====== Provided data ======

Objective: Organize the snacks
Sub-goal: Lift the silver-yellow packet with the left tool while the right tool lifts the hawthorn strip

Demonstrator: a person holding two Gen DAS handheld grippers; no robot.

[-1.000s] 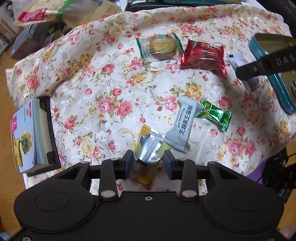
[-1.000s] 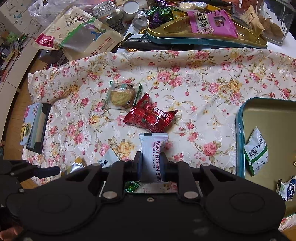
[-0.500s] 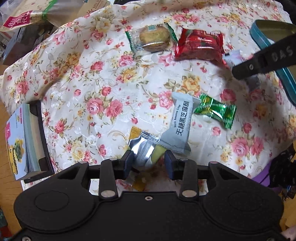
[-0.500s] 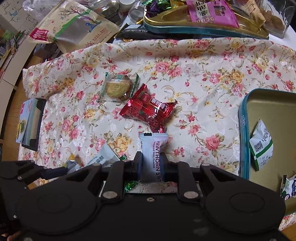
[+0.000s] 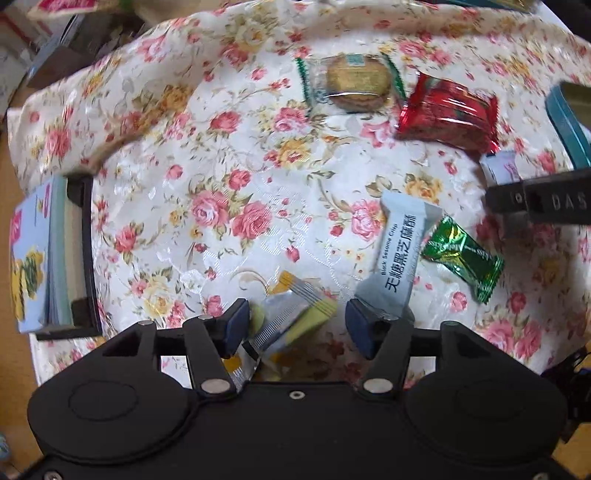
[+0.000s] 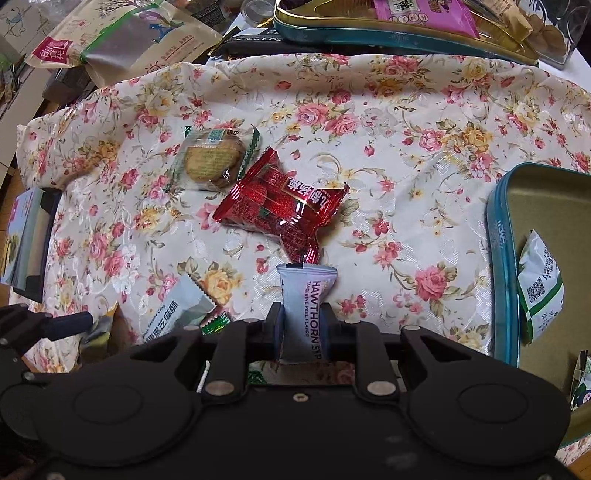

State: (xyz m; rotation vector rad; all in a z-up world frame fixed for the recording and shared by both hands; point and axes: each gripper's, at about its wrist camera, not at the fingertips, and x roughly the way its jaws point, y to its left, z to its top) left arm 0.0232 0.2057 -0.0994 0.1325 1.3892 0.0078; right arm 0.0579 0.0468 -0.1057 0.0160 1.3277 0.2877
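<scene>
My left gripper (image 5: 297,326) hangs low over the floral cloth (image 5: 221,166) with its jaws opening. A silver and yellow packet (image 5: 284,321) lies loose between them, and the pads no longer press it. Beside it lie a grey sesame crisp packet (image 5: 400,251) and a green candy (image 5: 461,254). My right gripper (image 6: 301,328) pinches a pale hawthorn strip packet (image 6: 306,295) upright, pads against its sides, the jaws just starting to ease. A red packet (image 6: 280,199) and a wrapped cookie (image 6: 212,158) rest farther back.
A teal tin (image 6: 498,258) at the right edge holds a white and green packet (image 6: 541,280). A second tin tray (image 6: 369,33) and a large pouch (image 6: 110,37) sit behind the cloth. A stack of booklets (image 5: 40,254) lies at the left edge.
Both grippers have sunk toward the cloth. The left jaws have spread and let go of the silver and yellow packet. The right still holds the hawthorn strip packet.
</scene>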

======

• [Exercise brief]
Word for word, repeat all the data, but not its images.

• [Solution to the problem]
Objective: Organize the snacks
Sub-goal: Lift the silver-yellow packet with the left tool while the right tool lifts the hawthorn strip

Demonstrator: a person holding two Gen DAS handheld grippers; no robot.

[-1.000s] 
[-1.000s] 
[-0.500s] 
[-0.500s] 
[+0.000s] 
[+0.000s] 

State: (xyz m; rotation vector rad; all in a z-up world frame fixed for the recording and shared by both hands; point and axes: each gripper's, at about its wrist camera, not at the fingertips, and x roughly the way its jaws point, y to its left, z to its top) left arm 0.0232 0.2057 -0.0994 0.1325 1.3892 0.0078; right arm 0.0579 0.0468 -0.1057 0.0160 1.3277 0.2877
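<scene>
My left gripper (image 5: 297,326) hangs low over the floral cloth (image 5: 221,166) with its jaws opening. A silver and yellow packet (image 5: 284,321) lies loose between them, and the pads no longer press it. Beside it lie a grey sesame crisp packet (image 5: 400,251) and a green candy (image 5: 461,254). My right gripper (image 6: 301,328) pinches a pale hawthorn strip packet (image 6: 306,295) upright, pads against its sides, the jaws just starting to ease. A red packet (image 6: 280,199) and a wrapped cookie (image 6: 212,158) rest farther back.
A teal tin (image 6: 498,258) at the right edge holds a white and green packet (image 6: 541,280). A second tin tray (image 6: 369,33) and a large pouch (image 6: 110,37) sit behind the cloth. A stack of booklets (image 5: 40,254) lies at the left edge.
Both grippers have sunk toward the cloth. The left jaws have spread and let go of the silver and yellow packet. The right still holds the hawthorn strip packet.
</scene>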

Nothing remains to be done in this exercise.